This radical air-filter design could help Beijing and L.A. residents breathe easily

February 20, 2015

Photographs of a random place in Beijing during a sunny day and of the same place in Beijing during a hazy day with hazardous particulates smaller than 2.5 microns (credit: Chong Liu et al./Nature Communications)

Stanford’s Yi Cui and his students have turned a material commonly used in surgical gloves into a low-cost, highly efficient air filter that could be used to improve facemasks and window screens, and maybe even scrub the exhaust from power plants.

Finding himself choked by smog from produced by automobiles and coal power plants on trips to China, Yi Cui, an associate professor of materials science and engineering at Stanford, and his graduate students set to work designing an inexpensive, efficient air filter that could ease the breathing for people in polluted cities.

Using surgical-glove material in an air filter

Cui’s team works on batteries, not air filters, so they were able to think differently. They started by looking for polymers that would have a strong attraction to the main components of smog — especially, particle matters that are smaller than 2.5 microns, known as PM2.5. These pose the greatest risk to the human respiratory system and overall health; current filtration systems that can remove them from the air are very energy-intensive.

Particulate matter pollution and comparison among three types of air filters. (Left) schematic of porous air filters, which capture articulate matter (PM) by size exclusion; (center): schematic of bulky fibrous air filters, which capture PM by thick physical barrier and adhesion; (right): schematic of new transparent air filter based on polyacrylonitrile (PAM), which captures PM by strong surface adhesion and allows for high levels of light and air penetration. (credit: Chong Liu et al./Nature Communications)

It turned out that polyacrylonitrile (PAN), a material commonly used to make surgical gloves, met these requirements. Using a technique called electrospinning, the researchers converted liquid PAN into spider-web-like fibers that are just 200 nanometers in diameter (about a thousandth the diameter of a human hair).

They applied a high voltage to the tip of a syringe containing a polymer solution and grounded the fibers on a metallic screen.
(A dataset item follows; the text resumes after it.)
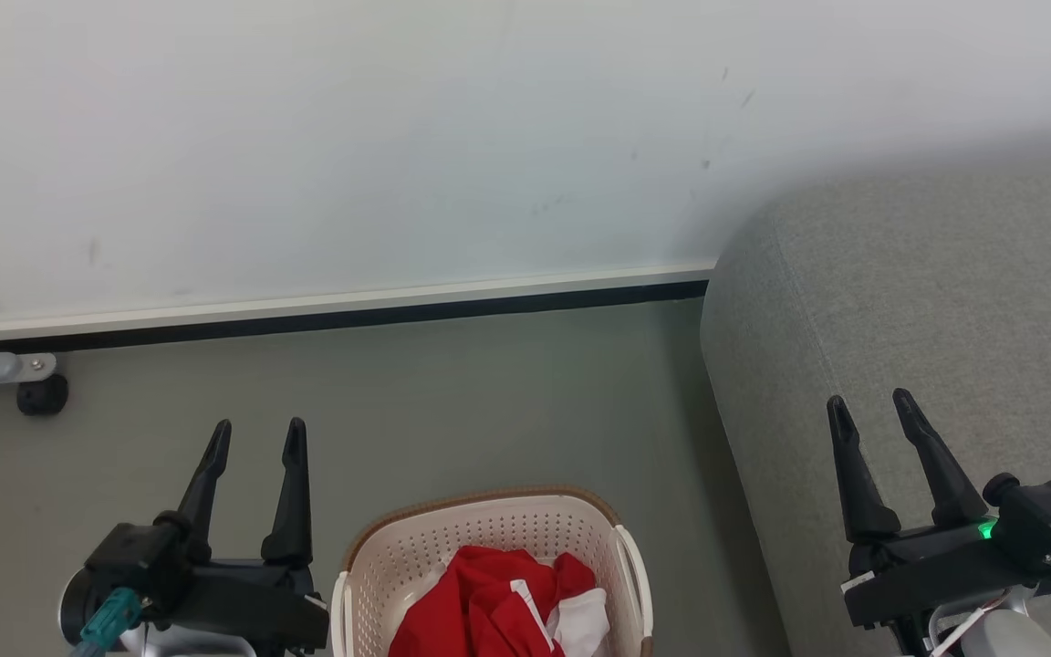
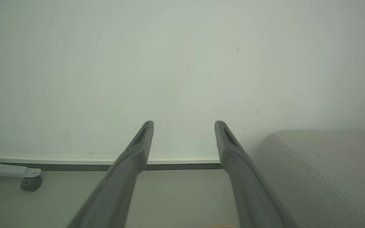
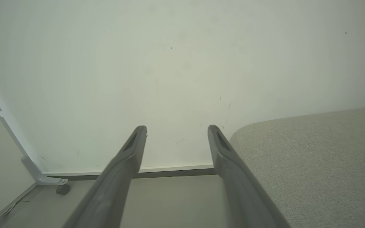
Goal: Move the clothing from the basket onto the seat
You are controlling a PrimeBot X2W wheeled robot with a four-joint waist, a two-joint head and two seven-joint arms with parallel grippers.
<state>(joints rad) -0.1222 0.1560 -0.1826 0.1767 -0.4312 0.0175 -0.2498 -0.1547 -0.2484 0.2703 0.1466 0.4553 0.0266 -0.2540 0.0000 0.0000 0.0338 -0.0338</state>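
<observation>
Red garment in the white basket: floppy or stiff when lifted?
The crumpled red fabric clothing with white panels lies in loose folds, so probably floppy: it should drape from one pinch. Thin cloth, likely light; the perforated cream plastic basket might shift if fabric snags.

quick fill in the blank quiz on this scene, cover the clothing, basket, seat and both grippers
1. The clothing lying in the basket is mostly ____ with white panels.
2. The seat stands on the robot's ____ side of the basket.
3. The left gripper and the right gripper both hold nothing, with their jaws ____.

Missing words: red; right; open
</observation>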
By a simple static-electricity principle, the resulting electrical force pulled the polymer solution into the polymer nanofibers that lie across the mesh holes, forming an effective network for air filtration.

In situ time evolution study of particulate matter (PM) capture by PAN transparent filter. (a–d) In situ study of PM capture by PAN nanofiber characterized by optical microscope, showing filter morphologies at different time sequences during a continuous feed. Scale bars, 20 mm. The timescales for (a–d) are 0, 5, 120 and 600 seconds, respectively. (credit: Chong Liu et al./Nature Communications)

Built into a window

As a bonus. the final material also allows about 70 percent transparency and yet collects 99 percent of the particles. “The fiber just keeps accumulating particles, and can collect 10 times its own weight,” said Chong Liu, lead author on the paper and a graduate student in Cui’s lab. “The lifespan of its effectiveness depends on application, but in its current form, our tests* suggest it collects particles for probably a week.”

The first two immediate applications, Cui said, would probably be simple passive systems, such as personal masks and window screens, or possibly hospital air filtration systems.

“The transparency and distance between the fibers means that light and air can pass through very efficiently, which makes it a very good application for windows,” Cui said. “It might be the first time in years that people in Beijing can open their window and let in a fresh breeze. We think we could use this material for personal masks, window shades, and maybe automobiles and industrial waste. It works really well, and it might be a game-changer.”

The material might also be useful for filtering exhaust from cars, or from the smoke stacks of power plants and industrial complexes. These applications, Cui said, would require additional testing of the material to ensure that it is robust enough to withstand other acidic or toxic compounds in these types of exhaust.

The work is published in the current issue of the journal Nature Communications.

* In the study, the researchers approximated Beijing’s smog by flowing smoke from burning incense over different densities of the fiber, and later performed a field test in Beijing.


Stanford University | Stanford researchers develop new filter to combat air pollution


Abstract of Transparent air filter for high-efficiency PM2.5 capture

Particulate matter (PM) pollution has raised serious concerns for public health. Although outdoor individual protection could be achieved by facial masks, indoor air usually relies on expensive and energy-intensive air-filtering devices. Here, we introduce a transparent air filter for indoor air protection through windows that uses natural passive ventilation to effectively protect the indoor air quality. By controlling the surface chemistry to enable strong PM adhesion and also the microstructure of the air filters to increase the capture possibilities, we achieve transparent, high air flow and highly effective air filters of ~90% transparency with >95.00% removal of PM2.5 under extreme hazardous air-quality conditions (PM2.5 mass concentration >250 μg m−3). A field test in Beijing shows that the polyacrylonitrile transparent air filter has the best PM2.5 removal efficiency of 98.69% at high transmittance of ~77% during haze occurrence.